# Requirement
Leave out the pictures and retype all the entries below exactly.

# Data for the task
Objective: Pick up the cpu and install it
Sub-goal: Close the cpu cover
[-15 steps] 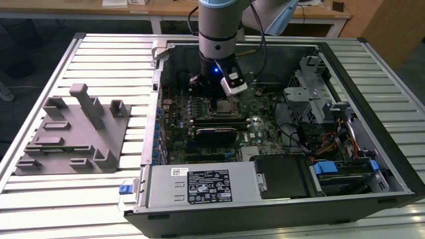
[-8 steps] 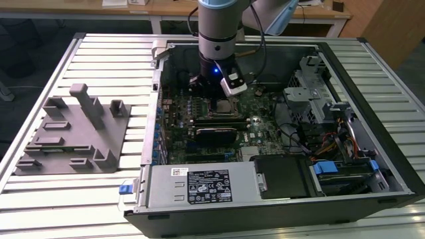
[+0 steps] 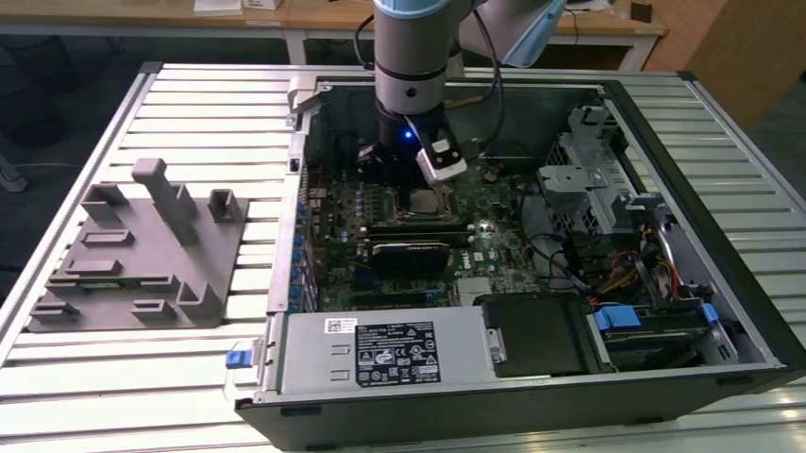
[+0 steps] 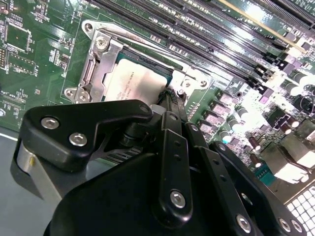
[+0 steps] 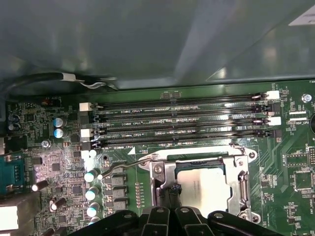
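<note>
In both wrist views you see the pincer [image 4: 171, 96], tips closed together, at the edge of the cpu [image 4: 134, 81] lying flat in its socket [image 4: 92, 69] on the green board [image 4: 29, 73].

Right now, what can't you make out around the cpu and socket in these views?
- Second wrist view: the gripper hides one edge of the cpu, so contact there is unclear.
- First wrist view: the gripper covers part of the socket frame beside the cpu.
- Exterior view: the cpu is too small to judge its seating; the arm blocks part of the motherboard.
</note>
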Controlling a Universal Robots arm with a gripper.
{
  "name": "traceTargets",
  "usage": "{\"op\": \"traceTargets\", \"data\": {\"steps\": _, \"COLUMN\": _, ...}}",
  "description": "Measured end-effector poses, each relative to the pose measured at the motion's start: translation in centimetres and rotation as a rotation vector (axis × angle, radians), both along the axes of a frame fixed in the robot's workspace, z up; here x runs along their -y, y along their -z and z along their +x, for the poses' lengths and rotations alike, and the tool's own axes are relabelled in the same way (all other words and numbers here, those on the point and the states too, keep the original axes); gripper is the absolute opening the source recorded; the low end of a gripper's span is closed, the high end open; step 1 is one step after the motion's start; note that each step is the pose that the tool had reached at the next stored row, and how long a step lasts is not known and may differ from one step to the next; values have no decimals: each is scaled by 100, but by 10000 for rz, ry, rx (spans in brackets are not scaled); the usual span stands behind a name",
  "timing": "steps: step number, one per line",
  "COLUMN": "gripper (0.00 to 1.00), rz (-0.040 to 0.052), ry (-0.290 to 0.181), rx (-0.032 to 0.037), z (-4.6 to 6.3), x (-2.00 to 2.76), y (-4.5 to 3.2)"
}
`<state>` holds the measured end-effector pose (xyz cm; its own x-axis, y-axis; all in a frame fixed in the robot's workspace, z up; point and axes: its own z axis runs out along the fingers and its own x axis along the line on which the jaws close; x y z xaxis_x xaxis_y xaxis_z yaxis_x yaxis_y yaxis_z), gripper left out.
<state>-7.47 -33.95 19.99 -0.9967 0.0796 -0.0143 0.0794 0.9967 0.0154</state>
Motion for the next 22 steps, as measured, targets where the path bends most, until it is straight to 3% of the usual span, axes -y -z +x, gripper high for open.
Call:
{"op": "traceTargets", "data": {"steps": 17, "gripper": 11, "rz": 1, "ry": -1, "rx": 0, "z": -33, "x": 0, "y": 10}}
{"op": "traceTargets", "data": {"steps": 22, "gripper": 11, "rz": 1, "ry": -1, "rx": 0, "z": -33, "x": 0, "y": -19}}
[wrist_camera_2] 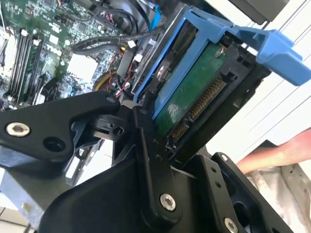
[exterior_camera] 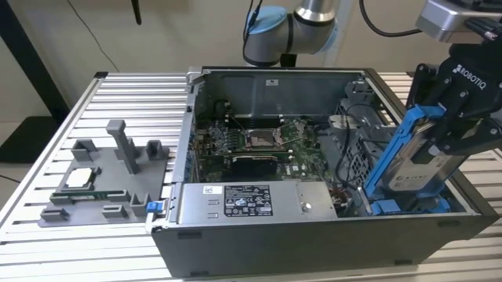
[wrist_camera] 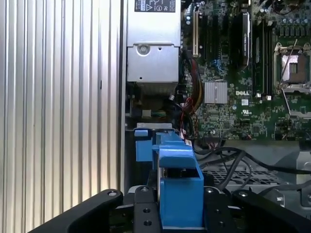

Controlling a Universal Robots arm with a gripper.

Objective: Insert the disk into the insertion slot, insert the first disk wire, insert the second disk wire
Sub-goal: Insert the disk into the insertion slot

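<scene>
The flat silver-grey disk (exterior_camera: 422, 167) in its blue plastic carrier is clamped, tilted, between the jaws of the black gripper (exterior_camera: 448, 132). Below them, its lower end is set at the blue-railed insertion slot (exterior_camera: 401, 206) inside the grey metal case (exterior_camera: 314, 241).

The arm (exterior_camera: 312, 13) is a silver-grey tube that meets a rounded joint with a pale blue cap (exterior_camera: 269, 26). Black cables (exterior_camera: 375, 23) hang beside it, near a silver-grey block (exterior_camera: 451, 20) at the wrist. Under that sits a matte black housing (exterior_camera: 471, 73) with white lettering, from which the jaws branch as flat black link bars (wrist_camera_2: 53, 126). In the second wrist view these bars have rounded ends, round holes and bright silver screws (wrist_camera_2: 167, 202). In the first wrist view they carry small dark screws (wrist_camera: 146, 211).
</scene>
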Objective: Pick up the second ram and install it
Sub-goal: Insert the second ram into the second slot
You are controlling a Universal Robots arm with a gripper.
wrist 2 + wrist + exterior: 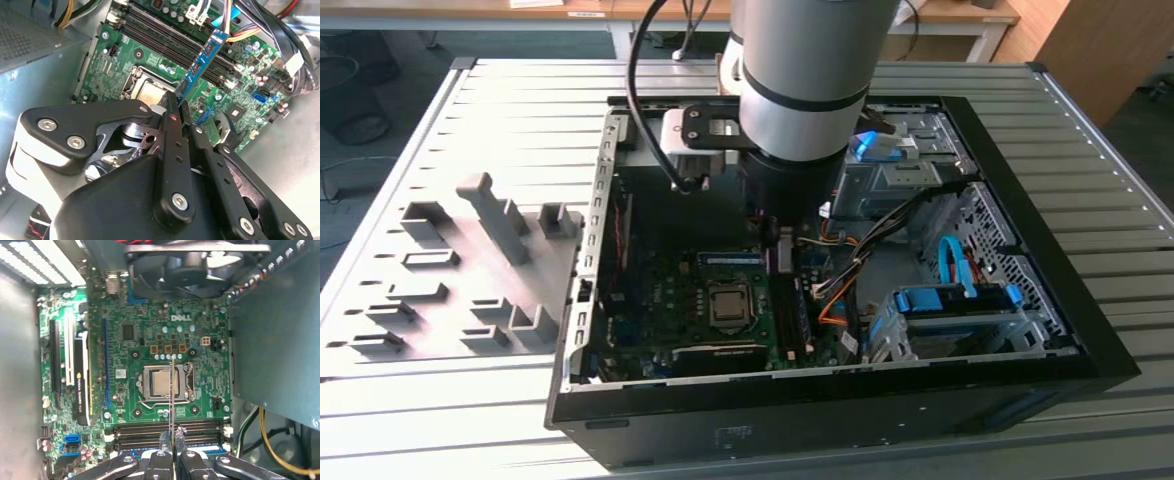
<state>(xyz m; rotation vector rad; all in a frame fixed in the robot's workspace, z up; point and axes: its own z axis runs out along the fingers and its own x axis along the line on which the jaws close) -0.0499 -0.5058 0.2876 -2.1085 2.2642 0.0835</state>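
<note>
My gripper (178, 107) is shut on the second ram (204, 57), a thin blue-green stick with black chips and a pale label. The stick juts out from the fingertips over the motherboard (150, 70), inside the open computer case (587, 300). In the first wrist view the ram (172, 390) shows edge-on as a thin line rising from the gripper (172, 441), crossing the dark memory slots (140, 431) and the processor socket (162, 382). In the exterior view the gripper (781, 238) hangs low in the case with the ram (785, 256) just above the slots (787, 310).
Grey holder blocks (480, 260) stand on the slatted table at the exterior view's left. A case fan (195, 265), bundled cables (867, 250), a blue drive cage (961, 305) and the grey metal case walls (270, 340) crowd around the gripper.
</note>
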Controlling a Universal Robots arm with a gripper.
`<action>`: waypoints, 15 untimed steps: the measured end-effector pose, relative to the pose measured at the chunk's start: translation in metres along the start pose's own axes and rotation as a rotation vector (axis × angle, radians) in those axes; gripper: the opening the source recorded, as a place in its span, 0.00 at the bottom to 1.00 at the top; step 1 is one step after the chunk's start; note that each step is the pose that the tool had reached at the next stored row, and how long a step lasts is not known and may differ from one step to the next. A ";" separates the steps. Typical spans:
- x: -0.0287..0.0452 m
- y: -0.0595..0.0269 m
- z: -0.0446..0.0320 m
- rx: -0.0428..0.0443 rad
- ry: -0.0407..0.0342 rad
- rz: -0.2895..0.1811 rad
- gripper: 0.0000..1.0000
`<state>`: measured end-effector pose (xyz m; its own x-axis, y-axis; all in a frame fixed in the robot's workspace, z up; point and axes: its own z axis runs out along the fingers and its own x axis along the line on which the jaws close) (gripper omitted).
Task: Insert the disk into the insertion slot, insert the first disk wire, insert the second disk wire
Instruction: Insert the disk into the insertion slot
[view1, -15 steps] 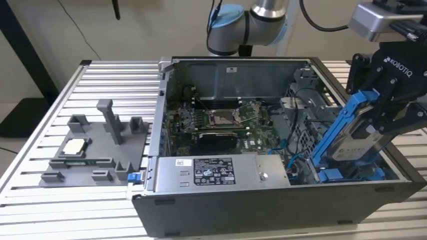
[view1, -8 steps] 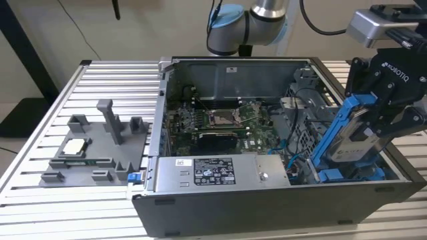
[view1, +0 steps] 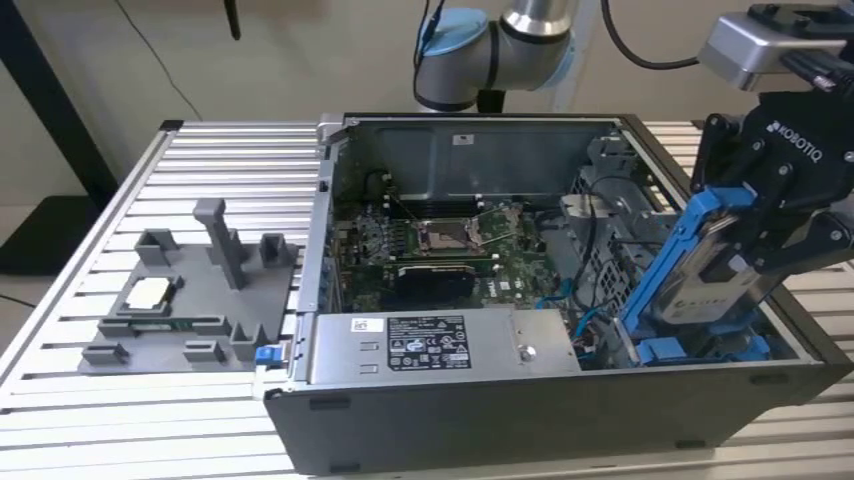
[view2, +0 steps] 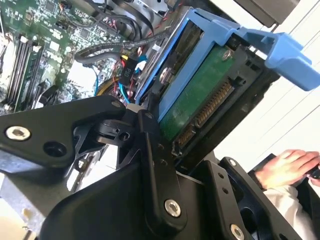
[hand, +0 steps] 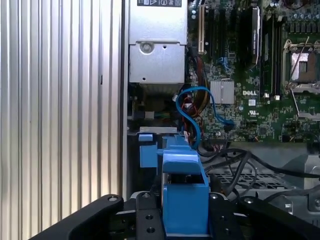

# Result of the task
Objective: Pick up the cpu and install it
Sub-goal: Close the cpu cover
[-15 steps] 
[-8 steps] 
[+0 steps] 
[+0 steps] 
[+0 steps] 
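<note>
In both wrist views you see the pincer [image 4: 171, 96], tips closed together, at the edge of the cpu [image 4: 134, 81] lying flat in its socket [image 4: 92, 69] on the green board [image 4: 29, 73].

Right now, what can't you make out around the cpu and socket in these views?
- Second wrist view: the gripper hides one edge of the cpu, so contact there is unclear.
- First wrist view: the gripper covers part of the socket frame beside the cpu.
- Exterior view: the cpu is too small to judge its seating; the arm blocks part of the motherboard.
</note>
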Controlling a Universal Robots arm with a gripper.
{
  "name": "traceTargets",
  "usage": "{\"op\": \"traceTargets\", \"data\": {\"steps\": _, \"COLUMN\": _, ...}}",
  "description": "Measured end-effector poses, each relative to the pose measured at the motion's start: translation in centimetres and rotation as a rotation vector (axis × angle, radians), both along the axes of a frame fixed in the robot's workspace, z up; here x runs along their -y, y along their -z and z along their +x, for the poses' lengths and rotations alike, and the tool's own axes are relabelled in the same way (all other words and numbers here, those on the point and the states too, keep the original axes); gripper is the absolute opening the source recorded; the low end of a gripper's span is closed, the high end open; step 1 is one step after the motion's start; note that each step is the pose that the tool had reached at the next stored row, and how long a step lasts is not known and may differ from one step to the next; values have no decimals: each is scaled by 100, but by 10000 for rz, ry, rx (spans in brackets are not scaled); the usual span stands behind a name",
  "timing": "steps: step number, one per line",
  "COLUMN": "gripper (0.00 to 1.00), rz (-0.040 to 0.052), ry (-0.290 to 0.181), rx (-0.032 to 0.037), z (-4.6 to 6.3), x (-2.00 to 2.76), y (-4.5 to 3.2)"
}
`<state>` holds the measured end-effector pose (xyz cm; its own x-axis, y-axis; all in a frame fixed in the robot's workspace, z up; point and axes: its own z axis runs out along the fingers and its own x axis along the line on which the jaws close; x y z xaxis_x xaxis_y xaxis_z yaxis_x yaxis_y yaxis_z), gripper left out.
<state>-7.47 -33.95 19.99 -0.9967 0.0796 -0.0143 0.0794 0.9967 0.0154</state>
Motion for the next 22 steps, as measured, targets where the path bends most, until it is straight to 3% of the usual span, axes -y -z +x, gripper high for open.
Call:
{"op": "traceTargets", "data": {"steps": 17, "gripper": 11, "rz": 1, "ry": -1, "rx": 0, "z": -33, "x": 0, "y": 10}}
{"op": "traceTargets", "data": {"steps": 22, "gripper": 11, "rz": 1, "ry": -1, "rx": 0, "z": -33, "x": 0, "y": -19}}
[wrist_camera_2] 
[exterior_camera] 
[wrist_camera] 

Controlling a Universal Robots arm with a gripper.

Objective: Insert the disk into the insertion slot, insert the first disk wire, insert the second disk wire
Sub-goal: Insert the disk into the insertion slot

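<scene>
The flat silver-grey disk (exterior_camera: 422, 167) in its blue plastic carrier is clamped, tilted, between the jaws of the black gripper (exterior_camera: 448, 132). Below them, its lower end is set at the blue-railed insertion slot (exterior_camera: 401, 206) inside the grey metal case (exterior_camera: 314, 241).

The arm (exterior_camera: 312, 13) is a silver-grey tube that meets a rounded joint with a pale blue cap (exterior_camera: 269, 26). Black cables (exterior_camera: 375, 23) hang beside it, near a silver-grey block (exterior_camera: 451, 20) at the wrist. Under that sits a matte black housing (exterior_camera: 471, 73) with white lettering, from which the jaws branch as flat black link bars (wrist_camera_2: 53, 126). In the second wrist view these bars have rounded ends, round holes and bright silver screws (wrist_camera_2: 167, 202). In the first wrist view they carry small dark screws (wrist_camera: 146, 211).
</scene>
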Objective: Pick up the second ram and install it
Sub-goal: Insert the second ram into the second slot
You are controlling a Universal Robots arm with a gripper.
wrist 2 + wrist + exterior: 
<state>(xyz m; rotation vector rad; all in a frame fixed in the robot's workspace, z up; point and axes: its own z axis runs out along the fingers and its own x axis along the line on which the jaws close) -0.0499 -0.5058 0.2876 -2.1085 2.2642 0.0835</state>
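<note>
My gripper (178, 107) is shut on the second ram (204, 57), a thin blue-green stick with black chips and a pale label. The stick juts out from the fingertips over the motherboard (150, 70), inside the open computer case (587, 300). In the first wrist view the ram (172, 390) shows edge-on as a thin line rising from the gripper (172, 441), crossing the dark memory slots (140, 431) and the processor socket (162, 382). In the exterior view the gripper (781, 238) hangs low in the case with the ram (785, 256) just above the slots (787, 310).
Grey holder blocks (480, 260) stand on the slatted table at the exterior view's left. A case fan (195, 265), bundled cables (867, 250), a blue drive cage (961, 305) and the grey metal case walls (270, 340) crowd around the gripper.
</note>
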Controlling a Universal Robots arm with a gripper.
`<action>`: waypoints, 15 untimed steps: the measured end-effector pose, relative to the pose measured at the chunk's start: translation in metres along the start pose's own axes and rotation as a rotation vector (axis × angle, radians) in those axes; gripper: the opening the source recorded, as a place in its span, 0.00 at the bottom to 1.00 at the top; step 1 is one step after the chunk's start; note that each step is the pose that the tool had reached at the next stored row, and how long a step lasts is not known and may differ from one step to the next. A ";" separates the steps. Typical spans:
- x: -0.0287..0.0452 m
- y: -0.0595..0.0269 m
- z: -0.0446..0.0320 m
- rx: -0.0428..0.0443 rad
- ry: -0.0407..0.0342 rad
- rz: -0.2895..0.1811 rad
- gripper: 0.0000..1.0000
`<state>`: measured end-effector pose (xyz m; its own x-axis, y-axis; all in a frame fixed in the robot's workspace, z up; point and axes: its own z axis runs out along the fingers and its own x axis along the line on which the jaws close) (gripper omitted).
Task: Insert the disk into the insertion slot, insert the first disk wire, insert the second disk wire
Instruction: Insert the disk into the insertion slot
[view1, -15 steps] 
[view1, -8 steps] 
[view1, +0 steps] 
[view2, +0 steps] 
[hand, +0 steps] 

Here the answer is complete.